The book is very insightful and useful for students getting into the teaching field as I am. It put school related instances into perspective and made me rethink some of my previous expectations and ideas about teaching in the school system. At times I questioned Delpit's approach when writing about white teachers but as I read through the book I see why it is so important for her not to "sugar coat" the problems within the school systems. If this book was not as straight forward as it was I do not think she would have been able to get her point across.
I agree with most of Delpit's ideas in this book. Teacher's today are not prepared for teaching students from different races, and cultures and are loosing the power to successful teach in the classrooms. The book raises the fact that in a classroom the average nonwhite students are at about 40% where the nonwhite teachers is only about 10%. This affects what the students learn in relation to their culture. How are the white teachers able to fully in capture the cultures of other races when it is not how they were raised? Delpit gives quotes from parents and students to show their frustration with teachers and what they are teaching. One parent states, "My kid knows how to be black--you all teach them to be successful in the white mans world"

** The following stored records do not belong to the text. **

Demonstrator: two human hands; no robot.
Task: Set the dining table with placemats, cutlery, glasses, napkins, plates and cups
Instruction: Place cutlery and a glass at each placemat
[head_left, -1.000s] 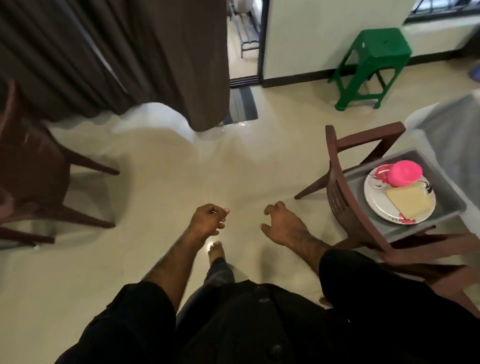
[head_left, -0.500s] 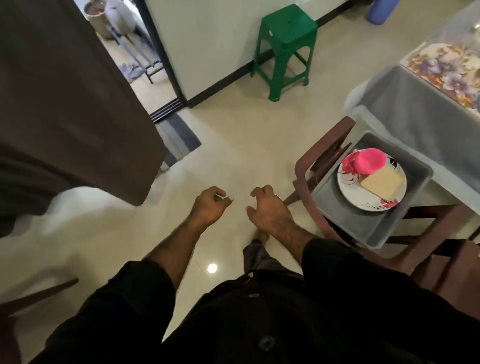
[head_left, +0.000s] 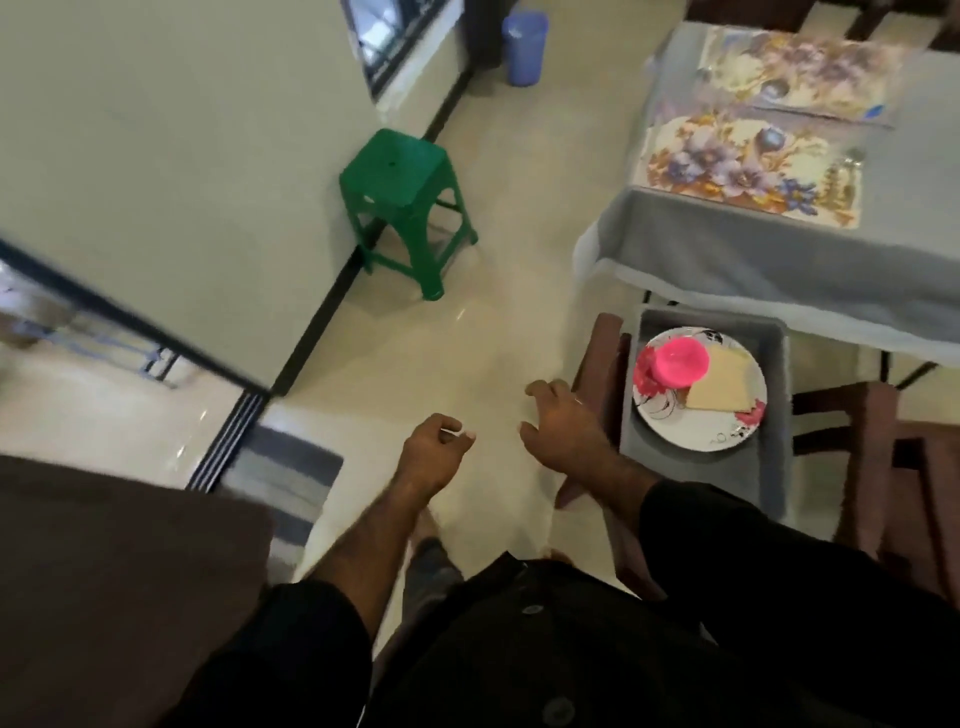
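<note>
Right hand (head_left: 563, 431) hovers beside brown chair (head_left: 605, 364) holding gray bin (head_left: 763, 467).

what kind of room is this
Most likely a home dining area: a cloth-covered table with floral placemats, brown chairs drawn up, and a plate waiting in a grey tray.

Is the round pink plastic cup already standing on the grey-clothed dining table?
No, the round pink plastic cup sits on the white floral plate inside the grey plastic tub on the brown chair, beside the table.
</note>
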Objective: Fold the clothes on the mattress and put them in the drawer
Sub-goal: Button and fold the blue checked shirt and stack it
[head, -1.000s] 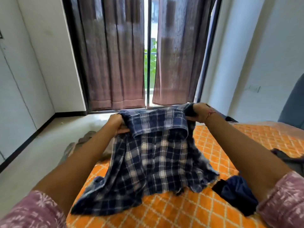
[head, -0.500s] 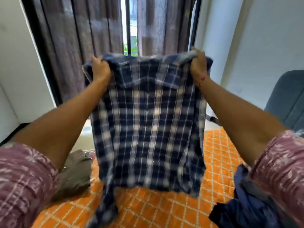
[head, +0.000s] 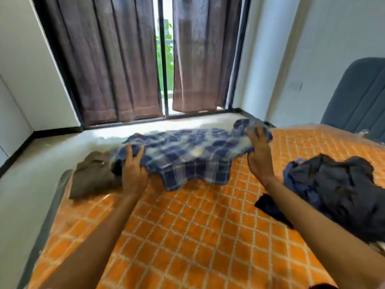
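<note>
Now, step in hand: spreading the plaid shirt flat on the mattress so it can be folded.
Left hand: fingers curled into the shirt's left end, gripping a bunch of cloth just beside the brown garment.
Right hand: grips the shirt's right end, with fingers over the cloth near the far edge of the mattress.
Shirt: stretched between both hands across the far part of the mattress, blurred and rumpled, with its near hem sagging onto the orange cover.
Doing it well: I judge the cloth should be pulled taut sideways and then lowered evenly, so the body lies smooth before any fold.
Watch: the far edge appears to hang past the mattress; drawing the shirt nearer would give it full support.
Spacing: keeping it off the brown garment and well apart from the dark pile of clothes on the right avoids tangling.
Drawer: not visible from here.
Progress: early, with several garments unfolded.
</note>
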### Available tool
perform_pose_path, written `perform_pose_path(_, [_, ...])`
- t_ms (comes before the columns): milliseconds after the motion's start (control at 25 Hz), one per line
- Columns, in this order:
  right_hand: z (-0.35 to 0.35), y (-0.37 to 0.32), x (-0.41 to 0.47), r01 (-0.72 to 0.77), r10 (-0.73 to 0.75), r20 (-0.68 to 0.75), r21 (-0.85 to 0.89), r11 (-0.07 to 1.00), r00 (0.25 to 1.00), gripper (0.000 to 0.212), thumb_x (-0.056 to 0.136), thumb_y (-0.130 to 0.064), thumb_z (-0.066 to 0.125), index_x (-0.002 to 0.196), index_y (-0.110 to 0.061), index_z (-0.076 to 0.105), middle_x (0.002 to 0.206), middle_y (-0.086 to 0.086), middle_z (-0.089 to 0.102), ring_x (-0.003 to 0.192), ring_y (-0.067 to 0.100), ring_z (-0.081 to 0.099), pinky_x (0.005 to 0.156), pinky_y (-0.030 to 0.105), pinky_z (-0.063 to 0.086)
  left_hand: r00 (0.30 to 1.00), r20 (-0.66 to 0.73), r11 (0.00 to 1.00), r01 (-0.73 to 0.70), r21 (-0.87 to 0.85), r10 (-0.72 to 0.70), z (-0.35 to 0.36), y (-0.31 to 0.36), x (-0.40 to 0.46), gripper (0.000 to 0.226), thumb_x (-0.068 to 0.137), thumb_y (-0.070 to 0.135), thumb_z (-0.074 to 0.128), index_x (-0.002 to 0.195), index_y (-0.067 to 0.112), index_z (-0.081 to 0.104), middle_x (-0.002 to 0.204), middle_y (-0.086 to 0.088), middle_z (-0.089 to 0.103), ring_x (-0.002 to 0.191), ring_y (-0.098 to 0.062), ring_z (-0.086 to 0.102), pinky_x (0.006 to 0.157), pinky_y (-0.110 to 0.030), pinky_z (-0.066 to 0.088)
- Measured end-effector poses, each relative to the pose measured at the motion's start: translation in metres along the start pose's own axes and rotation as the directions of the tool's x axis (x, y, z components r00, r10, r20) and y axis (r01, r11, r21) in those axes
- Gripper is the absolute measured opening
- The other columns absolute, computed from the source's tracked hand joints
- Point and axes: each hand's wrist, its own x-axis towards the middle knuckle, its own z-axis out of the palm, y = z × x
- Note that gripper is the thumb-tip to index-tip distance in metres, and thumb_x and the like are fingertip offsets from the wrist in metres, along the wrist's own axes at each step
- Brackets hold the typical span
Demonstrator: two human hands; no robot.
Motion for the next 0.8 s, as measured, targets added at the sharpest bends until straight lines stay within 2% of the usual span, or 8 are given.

Delpit tries to show the reader the problems that are arising in today's classroom with detailed examples from her own experience as well as other teachers, parents and students. This book really opened my eyes and was a great read for my introduction into the teaching program at my school. It was insightful and forced me to take a look at the issues I was unaware of in the classroom and how I can begin to think out of the box to help students that are being left behind due to their race or color. I plan on using it to help me become a better teacher and hopefully it can help others. The one thing I must say is that at first some might take offense to the way Delpit explains things, but when I put myself in the student's shoes I see why it is so important for Delpit to be blunt and upfront about these issues. If she was not I do not think that I would be considering teaching in an inner city school when I graduate. I want to make sure these students are successful and she helped me see the need for great teachers in schools with majority of minorities.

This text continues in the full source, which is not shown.